TASK OBJECTIVE: Would you print the listing that follows exactly, but without its pictures?

——————

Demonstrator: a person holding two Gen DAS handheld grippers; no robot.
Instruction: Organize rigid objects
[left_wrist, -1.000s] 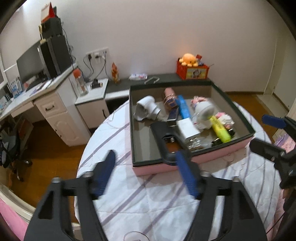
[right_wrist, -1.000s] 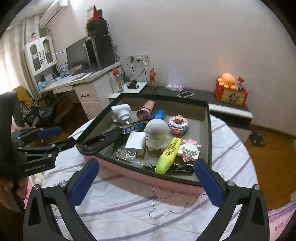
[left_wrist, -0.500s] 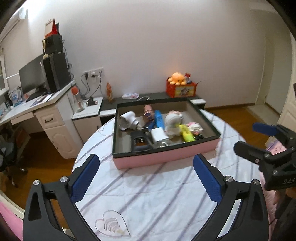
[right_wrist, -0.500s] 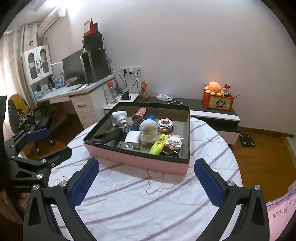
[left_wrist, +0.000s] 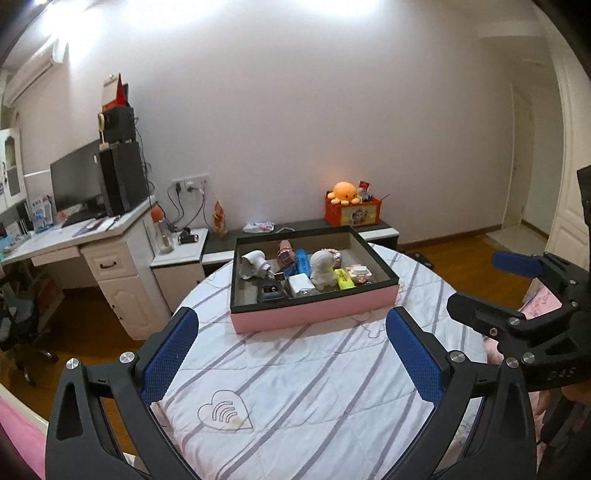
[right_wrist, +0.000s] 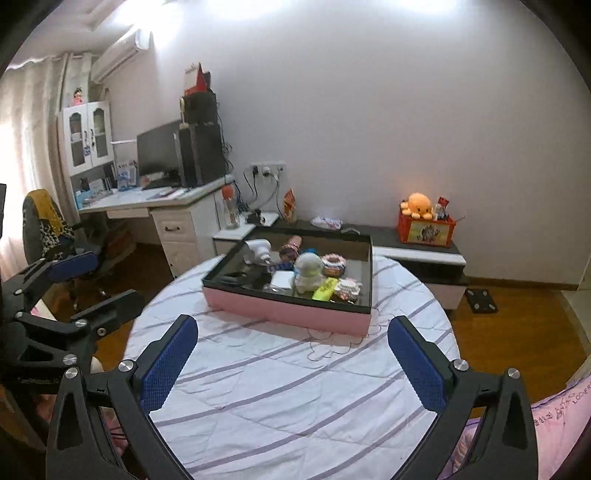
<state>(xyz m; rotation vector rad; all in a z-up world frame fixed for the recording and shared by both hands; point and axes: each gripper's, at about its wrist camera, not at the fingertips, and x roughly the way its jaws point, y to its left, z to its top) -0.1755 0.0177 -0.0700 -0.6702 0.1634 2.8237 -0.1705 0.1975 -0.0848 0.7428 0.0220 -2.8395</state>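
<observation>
A pink box with a dark rim (left_wrist: 314, 310) (right_wrist: 284, 310) stands on the far half of the round striped table (left_wrist: 295, 369). In it lie a white figurine (left_wrist: 322, 267) (right_wrist: 308, 271), a yellow highlighter (left_wrist: 344, 279), a white plug-like piece (left_wrist: 255, 264), a blue item (left_wrist: 301, 260), a white block (left_wrist: 301, 284) and a black handled object (left_wrist: 271, 291). My left gripper (left_wrist: 291, 321) hangs open and empty, short of the box. My right gripper (right_wrist: 292, 325) is also open and empty. Each appears at the edge of the other's view: right gripper (left_wrist: 476, 280), left gripper (right_wrist: 110, 277).
A white desk (left_wrist: 110, 236) with monitor and speakers stands left, a low dark cabinet (right_wrist: 417, 240) behind the table holds a red box with an orange plush (left_wrist: 345, 192). An office chair (right_wrist: 44, 225) is far left. Wooden floor surrounds the table.
Both grippers have drawn back and upward from the box, which now looks smaller. The left jaws have widened. The black handled object that was between them lies in the box.
</observation>
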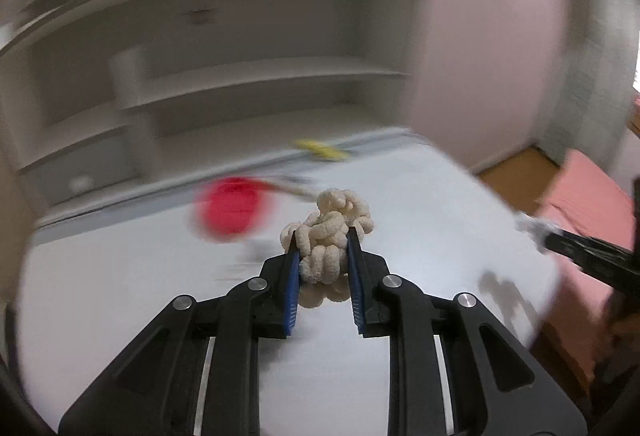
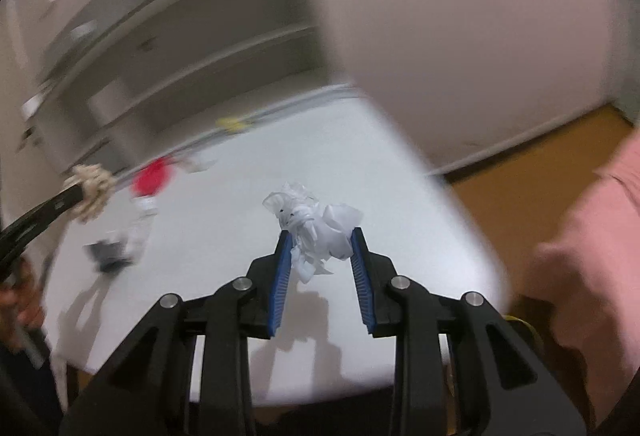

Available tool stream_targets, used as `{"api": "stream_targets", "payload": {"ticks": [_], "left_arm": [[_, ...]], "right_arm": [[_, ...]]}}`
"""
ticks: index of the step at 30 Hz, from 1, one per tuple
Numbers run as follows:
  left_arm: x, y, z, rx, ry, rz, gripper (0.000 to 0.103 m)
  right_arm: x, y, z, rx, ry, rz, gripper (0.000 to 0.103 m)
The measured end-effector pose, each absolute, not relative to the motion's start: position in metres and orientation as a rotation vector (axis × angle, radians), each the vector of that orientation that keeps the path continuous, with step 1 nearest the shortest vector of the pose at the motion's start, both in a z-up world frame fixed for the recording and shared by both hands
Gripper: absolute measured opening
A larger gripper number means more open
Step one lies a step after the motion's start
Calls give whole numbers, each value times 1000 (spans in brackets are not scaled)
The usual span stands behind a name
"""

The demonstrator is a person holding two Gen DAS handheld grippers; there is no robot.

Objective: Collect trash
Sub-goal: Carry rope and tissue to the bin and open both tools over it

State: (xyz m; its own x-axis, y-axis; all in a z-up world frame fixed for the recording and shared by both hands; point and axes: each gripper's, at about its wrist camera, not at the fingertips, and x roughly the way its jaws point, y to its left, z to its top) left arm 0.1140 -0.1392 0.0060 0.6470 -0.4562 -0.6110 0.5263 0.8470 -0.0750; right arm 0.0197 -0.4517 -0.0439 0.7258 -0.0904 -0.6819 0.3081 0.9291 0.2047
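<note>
My left gripper (image 1: pixel 323 236) is shut on a cream knotted lump of trash (image 1: pixel 330 226) and holds it above the white table (image 1: pixel 420 204). It also shows in the right wrist view (image 2: pixel 90 190) at the left. My right gripper (image 2: pixel 320 236) is shut on a crumpled white wad of paper and plastic (image 2: pixel 316 226) above the table (image 2: pixel 400 196). A red round object (image 1: pixel 230 208) lies on the table behind, blurred; it shows in the right view too (image 2: pixel 152 176). A yellow item (image 1: pixel 320 149) lies near the table's far edge.
Grey wall shelves (image 1: pixel 240 84) stand behind the table. A clear bottle-like item (image 2: pixel 142 224) and a dark scrap (image 2: pixel 108 256) lie at the table's left. A pink bed (image 1: pixel 580 204) stands right of the table over a wooden floor (image 2: pixel 540 164). Both views are motion-blurred.
</note>
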Motion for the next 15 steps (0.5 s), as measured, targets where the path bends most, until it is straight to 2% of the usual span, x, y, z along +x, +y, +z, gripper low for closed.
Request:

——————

THE COMPLETED TASK:
Demonstrator: a person holding two Gen DAS handheld grippers; no robot.
Instruction: Organize rigid objects
[left_wrist, -1.000s] 
[right_wrist, -1.000s] 
[left_wrist, -0.500s] 
[right_wrist, -0.500s] 
[left_wrist, +0.000s] 
[right_wrist, +0.000s] 
<state>(xyz m; rotation vector rad; all in a z-up world frame fixed for the recording and shared by both hands; point and axes: each gripper's, at about its wrist camera, not at the fingertips, and x roughly the way its jaws point, y to its left, z to its top) -0.1755 0.0177 -0.0700 -0.6702 0.1634 2.8237 -0.1705 0.1975 -0.0848 0.7428 0.0220 -2.8395</state>
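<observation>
A pink box with a dark rim (left_wrist: 314, 310) (right_wrist: 284, 310) stands on the far half of the round striped table (left_wrist: 295, 369). In it lie a white figurine (left_wrist: 322, 267) (right_wrist: 308, 271), a yellow highlighter (left_wrist: 344, 279), a white plug-like piece (left_wrist: 255, 264), a blue item (left_wrist: 301, 260), a white block (left_wrist: 301, 284) and a black handled object (left_wrist: 271, 291). My left gripper (left_wrist: 291, 321) hangs open and empty, short of the box. My right gripper (right_wrist: 292, 325) is also open and empty. Each appears at the edge of the other's view: right gripper (left_wrist: 476, 280), left gripper (right_wrist: 110, 277).
A white desk (left_wrist: 110, 236) with monitor and speakers stands left, a low dark cabinet (right_wrist: 417, 240) behind the table holds a red box with an orange plush (left_wrist: 345, 192). An office chair (right_wrist: 44, 225) is far left. Wooden floor surrounds the table.
Both grippers have drawn back and upward from the box, which now looks smaller. The left jaws have widened. The black handled object that was between them lies in the box.
</observation>
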
Available tool stream_targets, used as `{"api": "stream_targets", "payload": {"ticks": [_], "left_arm": [[_, ...]], "right_arm": [[_, ...]]}}`
"""
ticks: index of the step at 30 Hz, from 1, one per tuple
Numbers run as follows:
  left_arm: x, y, z, rx, ry, rz, gripper (0.000 to 0.103 m)
  right_arm: x, y, z, rx, ry, rz, gripper (0.000 to 0.103 m)
The measured end-effector pose, each absolute, not relative to the motion's start: position in metres and orientation as a rotation vector (axis × angle, radians), each the vector of that orientation that keeps the path continuous, with step 1 nearest the shortest vector of the pose at the motion's start, both in a z-up world frame fixed for the recording and shared by both hands
Gripper: absolute measured opening
A larger gripper number means more open
Step one lies a step after the motion's start
Calls give whole numbers, each value times 1000 (spans in brackets are not scaled)
The usual span stands behind a name
"""

The demonstrator is a person holding two Gen DAS handheld grippers; there is no robot.

Objective: Collect trash
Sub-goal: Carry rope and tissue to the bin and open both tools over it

State: (xyz m; its own x-axis, y-axis; all in a z-up world frame fixed for the recording and shared by both hands; point and axes: each gripper's, at about its wrist camera, not at the fingertips, and x roughly the way its jaws point, y to its left, z to its top) left arm 0.1140 -0.1392 0.0060 0.6470 -0.4562 -0.6110 0.5263 0.8470 -0.0750; right arm 0.0197 -0.4517 -0.0439 0.7258 -0.0904 -0.6819 0.3081 0.9291 0.2047
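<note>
My left gripper (image 1: pixel 323 236) is shut on a cream knotted lump of trash (image 1: pixel 330 226) and holds it above the white table (image 1: pixel 420 204). It also shows in the right wrist view (image 2: pixel 90 190) at the left. My right gripper (image 2: pixel 320 236) is shut on a crumpled white wad of paper and plastic (image 2: pixel 316 226) above the table (image 2: pixel 400 196). A red round object (image 1: pixel 230 208) lies on the table behind, blurred; it shows in the right view too (image 2: pixel 152 176). A yellow item (image 1: pixel 320 149) lies near the table's far edge.
Grey wall shelves (image 1: pixel 240 84) stand behind the table. A clear bottle-like item (image 2: pixel 142 224) and a dark scrap (image 2: pixel 108 256) lie at the table's left. A pink bed (image 1: pixel 580 204) stands right of the table over a wooden floor (image 2: pixel 540 164). Both views are motion-blurred.
</note>
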Motion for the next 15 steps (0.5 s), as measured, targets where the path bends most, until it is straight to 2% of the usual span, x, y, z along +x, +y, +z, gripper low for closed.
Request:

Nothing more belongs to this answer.